El último libro que leyó:
‘Sobre la belleza’, de Zadie Smith. Ella lo anotó disciplinadamente en su
pequeño cuaderno de lecturas, con una caligrafía muy deteriorada por la
enfermedad. Tras recorrer las últimas líneas, devolvió el ejemplar a la
estantería colmada de relatos leídos o en espera. No dio tiempo a más. Que
‘Sobre la belleza’ constituyese la última aventura lectora le dio a su vida un
final ajustado. Pocas palabras resumen mejor su personalidad. En busca de la
belleza, exploró caminos nuevos, imaginó maneras de acercar la lectura a los
más jóvenes, con la honradez de quien no exige recompensa, admiración o cargos.

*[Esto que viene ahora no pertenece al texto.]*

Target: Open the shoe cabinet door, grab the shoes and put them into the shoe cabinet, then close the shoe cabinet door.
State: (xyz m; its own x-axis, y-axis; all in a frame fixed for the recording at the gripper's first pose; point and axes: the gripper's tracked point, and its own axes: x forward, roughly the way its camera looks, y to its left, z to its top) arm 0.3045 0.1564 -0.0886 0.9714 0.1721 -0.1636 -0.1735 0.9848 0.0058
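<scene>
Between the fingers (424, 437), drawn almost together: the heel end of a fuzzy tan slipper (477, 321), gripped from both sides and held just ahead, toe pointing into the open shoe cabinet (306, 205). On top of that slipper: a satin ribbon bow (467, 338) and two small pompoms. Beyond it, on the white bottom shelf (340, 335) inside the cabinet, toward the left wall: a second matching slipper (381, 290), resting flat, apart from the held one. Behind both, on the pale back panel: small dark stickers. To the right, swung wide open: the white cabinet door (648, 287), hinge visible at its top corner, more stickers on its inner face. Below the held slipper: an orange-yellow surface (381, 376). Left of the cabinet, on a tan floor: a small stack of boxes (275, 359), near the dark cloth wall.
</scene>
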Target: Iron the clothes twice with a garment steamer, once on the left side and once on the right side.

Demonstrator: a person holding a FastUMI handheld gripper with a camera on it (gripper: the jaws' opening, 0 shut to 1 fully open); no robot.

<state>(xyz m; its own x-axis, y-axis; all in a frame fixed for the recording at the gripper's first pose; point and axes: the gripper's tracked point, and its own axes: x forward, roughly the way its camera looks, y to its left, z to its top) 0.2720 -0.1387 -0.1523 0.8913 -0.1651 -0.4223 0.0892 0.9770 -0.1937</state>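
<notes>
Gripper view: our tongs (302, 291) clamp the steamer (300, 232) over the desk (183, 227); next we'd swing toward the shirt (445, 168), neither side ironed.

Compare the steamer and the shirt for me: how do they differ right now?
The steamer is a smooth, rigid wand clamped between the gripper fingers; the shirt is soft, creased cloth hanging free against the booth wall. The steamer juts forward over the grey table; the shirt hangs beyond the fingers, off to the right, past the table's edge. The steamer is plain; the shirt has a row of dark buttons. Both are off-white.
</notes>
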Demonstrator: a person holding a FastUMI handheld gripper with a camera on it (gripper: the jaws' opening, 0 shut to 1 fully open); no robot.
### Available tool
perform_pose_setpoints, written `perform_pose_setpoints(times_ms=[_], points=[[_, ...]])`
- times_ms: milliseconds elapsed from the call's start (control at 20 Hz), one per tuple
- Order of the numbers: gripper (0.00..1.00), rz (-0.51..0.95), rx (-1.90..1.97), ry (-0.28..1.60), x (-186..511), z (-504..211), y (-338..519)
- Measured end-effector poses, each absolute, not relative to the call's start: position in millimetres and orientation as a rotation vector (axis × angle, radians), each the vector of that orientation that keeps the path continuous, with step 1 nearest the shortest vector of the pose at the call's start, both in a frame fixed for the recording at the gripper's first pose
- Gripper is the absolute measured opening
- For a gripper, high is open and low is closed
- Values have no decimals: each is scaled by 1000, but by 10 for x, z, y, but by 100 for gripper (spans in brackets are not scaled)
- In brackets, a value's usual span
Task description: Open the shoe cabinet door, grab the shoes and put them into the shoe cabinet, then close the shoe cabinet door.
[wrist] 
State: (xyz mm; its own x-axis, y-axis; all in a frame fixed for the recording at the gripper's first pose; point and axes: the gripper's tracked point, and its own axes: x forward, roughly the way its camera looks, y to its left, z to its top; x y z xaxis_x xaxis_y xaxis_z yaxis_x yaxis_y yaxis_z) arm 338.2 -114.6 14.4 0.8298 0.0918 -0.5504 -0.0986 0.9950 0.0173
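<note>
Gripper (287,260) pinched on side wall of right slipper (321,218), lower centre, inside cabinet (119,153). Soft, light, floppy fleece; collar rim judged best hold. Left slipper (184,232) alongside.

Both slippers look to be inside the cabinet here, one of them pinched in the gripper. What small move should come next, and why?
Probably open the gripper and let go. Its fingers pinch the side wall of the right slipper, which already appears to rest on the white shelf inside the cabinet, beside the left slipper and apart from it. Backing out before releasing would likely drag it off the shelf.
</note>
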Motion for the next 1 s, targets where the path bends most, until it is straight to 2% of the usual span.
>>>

El mero hecho de transmitir el placer que uno experimenta, para que no se
pierda en la vorágine del nuevo siglo. Qué extraña parece, hoy, esa
satisfacción escueta; qué lejos su rostro en el tiempo. Han pasado ya seis
años.
Son pocos los que pronuncian la
palabra. Decir belleza es exponerse al desprecio de los inquisidores, a la
indiferencia de quien encuentra la manera más segura de medrar. La belleza es frívola
y esa es su cualidad más sabrosa. Sirve para convertirnos en seres humanos,
para completar la animalidad con algo más brillante. Puede parecer poca cosa.
La belleza es el placer, claro, pero también la justicia y la entrega. La
belleza es el bien, porque la maldad nunca será bella. Eso queremos creer, a
pesar de todo.
Escribo este texto en una tarde
de septiembre prematuramente otoñal. Dicen que Luis Eduardo Aute permanece ingresado
en un hospital madrileño, recuperándose de un infarto. Pienso en él y vuelvo a
su concierto de 1999 en la Plaza de Toros de Cuatro Caminos, junto al gran
Silvio Rodríguez. Recuerdo la emoción de aquella noche cálida, escuchando los
versos que todos conocíamos. También a Aute le preocupa la belleza. Su canción
así titulada sonó -si la memoria no me falla- en Santander. “Antes iban de
profetas/ y ahora el éxito es su meta;/ mercaderes, traficantes,/ más que náusea
dan tristeza,/ no rozaron ni un instante/ la belleza…”.
Aún no
somos capaces de medir lo que se pierde en cada infamia, en cada gesto de
impostura. La resignación cubre dos frentes: la intransigente militancia y la desvergüenza
arribista. El sacrificio es el denominador común, el ingrediente compartido por
ambas peligrosas recetas. Muy lejos queda la belleza, permanentemente
pospuesta, a la espera de tiempos mejores. Lo cotidiano, sin embargo, sigue
ocupado por los de siempre, en su falsa batalla por el poder, en su evidente
falta de generosidad. La cultura, la amistad, esa satisfacción de celebrar el milagro
de estar juntos y de aceptarnos en la diferencia -que es lo más caro del
progreso- se deshacen con el insulto. Y eso es lo que ellos quieren. Lo menos
ingenuo de todo esto es que ya han pasado seis años y parece mentira que esa añoranza
no la comparta el planeta entero.
*Columna publicada el 22 de septiembre de 2016 en El Diario Montañés.